The report of the Head of Audit and Risk Management is enclosed.

The Committee considered the report of the Head of Audit and Risk Management which set out areas of potential risk and focus for 2020/21 and future years’ internal audit planning. The Committee also received a presentation that set out the context of the plan and identified potential areas of future risk within each area of council service.

The chair invited questions from the Committee.

In noting the areas of risk across the Council’s directorates, members referred to the resources available to undertake audit work and underlined the importance of focusing on areas that have most impact on the public in particular prioritising the welfare of people before other areas of services that are not frontline. Officers were referred to the issue of risk management and were requested to define what internal audit perceive as being a key risk. The point was also made that the lists shown in the report could be considered as being prioritised.

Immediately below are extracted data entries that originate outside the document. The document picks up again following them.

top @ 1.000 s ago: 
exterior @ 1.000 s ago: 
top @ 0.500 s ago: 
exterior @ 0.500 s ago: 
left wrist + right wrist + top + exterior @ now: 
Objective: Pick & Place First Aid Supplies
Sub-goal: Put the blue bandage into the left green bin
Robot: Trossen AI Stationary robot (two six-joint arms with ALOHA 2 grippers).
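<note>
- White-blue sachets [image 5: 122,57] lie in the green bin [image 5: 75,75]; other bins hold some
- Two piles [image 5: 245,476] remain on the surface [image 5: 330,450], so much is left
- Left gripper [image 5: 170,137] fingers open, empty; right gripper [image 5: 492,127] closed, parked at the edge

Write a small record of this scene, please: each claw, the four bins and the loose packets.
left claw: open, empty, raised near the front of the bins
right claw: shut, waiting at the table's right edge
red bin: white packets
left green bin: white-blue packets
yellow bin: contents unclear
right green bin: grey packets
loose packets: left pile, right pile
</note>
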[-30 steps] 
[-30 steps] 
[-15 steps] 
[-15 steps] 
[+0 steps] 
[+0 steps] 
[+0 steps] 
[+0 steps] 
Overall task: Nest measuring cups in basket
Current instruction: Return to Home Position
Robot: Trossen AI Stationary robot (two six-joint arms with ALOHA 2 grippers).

The Committee was informed that frontline services to residents is at the forefront of the audit plan, although it is necessary to balance this across areas such as the needs of residents, welfare and statutory requirements. Therefore, the audit of key systems of control, are in place to oversee these to ensure their governance is robust and working effectively. Members were informed that the lists in the report were not prioritised or in any order. The Corporate Risk Register will be refreshed and will be submitted to Audit Committee on 11 February 2020. The Annual Audit Plan will be submitted the following month and will include topics from the Risk Register as well as other issues.

A member referred to future changes in areas such as IT and new technology and officers were asked what preparations are in place to ensure there are resources with the right knowledge skills mix to meet new challenges.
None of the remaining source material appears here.